Vladimir Putin's initiative to arrange a meeting between the heads of UN founding member states is still relevant

Democracy during pandemic
Context:

The recent events in Afghanistan, the pandemic, climate agenda actualization and many unresolved problems of maintaining strategic stability make us recall the initiative by Russian President Vladimir Putin, which he articulated on January 23, 2020. Back then, speaking as at the Israeli Yad Vashem memorial complex to commemorate the 75th anniversary of the Auschwitz death camp liberation, he made an important suggestion that the permanent UN Security Council members (Russia, China, the United States, Great Britain and France) unite and do everything to protect and defend peace. In his speech, Putin noted that "a summit meeting by the countries that made the chief contribution to the defeat of the aggressor and creation of the post-war world system would play an enormous role in the search for collective answers to the modern challenges."
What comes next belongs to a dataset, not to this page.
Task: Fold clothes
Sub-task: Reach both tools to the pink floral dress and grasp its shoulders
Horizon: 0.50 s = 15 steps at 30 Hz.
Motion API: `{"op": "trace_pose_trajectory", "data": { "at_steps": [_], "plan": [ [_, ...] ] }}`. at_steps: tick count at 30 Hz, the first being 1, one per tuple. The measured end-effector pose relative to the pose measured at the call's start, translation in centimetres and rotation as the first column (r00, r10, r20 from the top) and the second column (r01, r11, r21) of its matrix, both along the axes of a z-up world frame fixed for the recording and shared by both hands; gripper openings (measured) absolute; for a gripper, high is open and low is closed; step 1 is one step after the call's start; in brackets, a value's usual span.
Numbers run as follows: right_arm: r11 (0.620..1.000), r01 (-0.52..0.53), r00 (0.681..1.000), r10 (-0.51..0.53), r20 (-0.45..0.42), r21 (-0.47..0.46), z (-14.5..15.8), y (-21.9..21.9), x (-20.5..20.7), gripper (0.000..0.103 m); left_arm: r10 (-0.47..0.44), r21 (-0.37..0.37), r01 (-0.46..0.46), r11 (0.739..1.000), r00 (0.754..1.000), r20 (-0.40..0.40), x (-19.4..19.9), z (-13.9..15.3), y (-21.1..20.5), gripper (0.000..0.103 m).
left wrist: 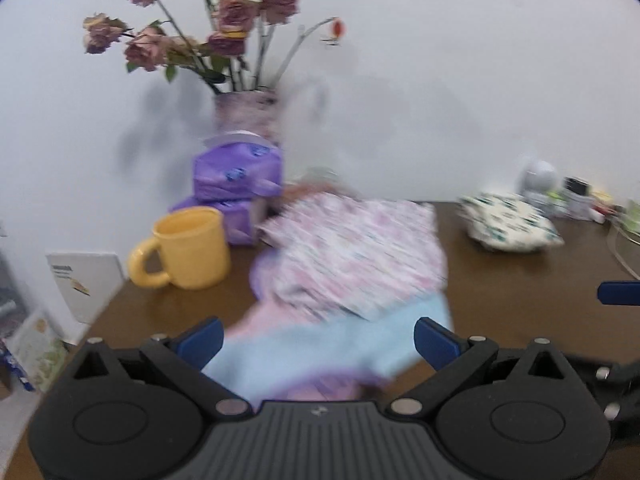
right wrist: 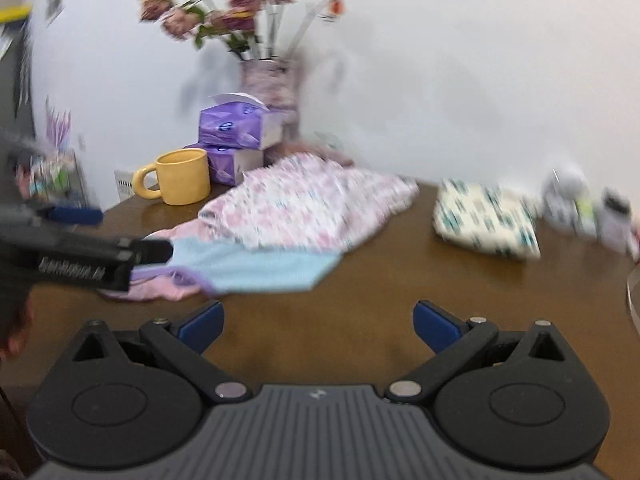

This proposal by the Russian leader immediately came under strong criticism from the West. Given the current situation, this may prove dangerous and subsequently irresponsible, because, according to a number of leading nuclear scientists, the fate of humanity is currently jeopardized, while the threat itself is manmade. Not so long ago, the peer reviewed American journal Bulletin of the Atomic Scientists (BAS) wrote that the so-called Doomsday Clock was 100 seconds to midnight. "It is the closest to Doomsday we have ever been in the history of the Doomsday Clock."

According to BAS magazine scientists, the risk for mankind to be destroyed in a nuclear war or following a climate change has never been closer than at any point since the Doomsday Clock's creation in 1947. It is not by chance that the outlet's president Rachel Bronson claims that "we now face a true emergency – an absolutely unacceptable state of world affairs." Nuclear scientists note that the world is currently facing many threats and challenges. They place particular emphasis upon climate change, discord between nuclear powers, events involving the nuclear deal with Iran and mutual problems in the course of nuclear disarmament negotiations.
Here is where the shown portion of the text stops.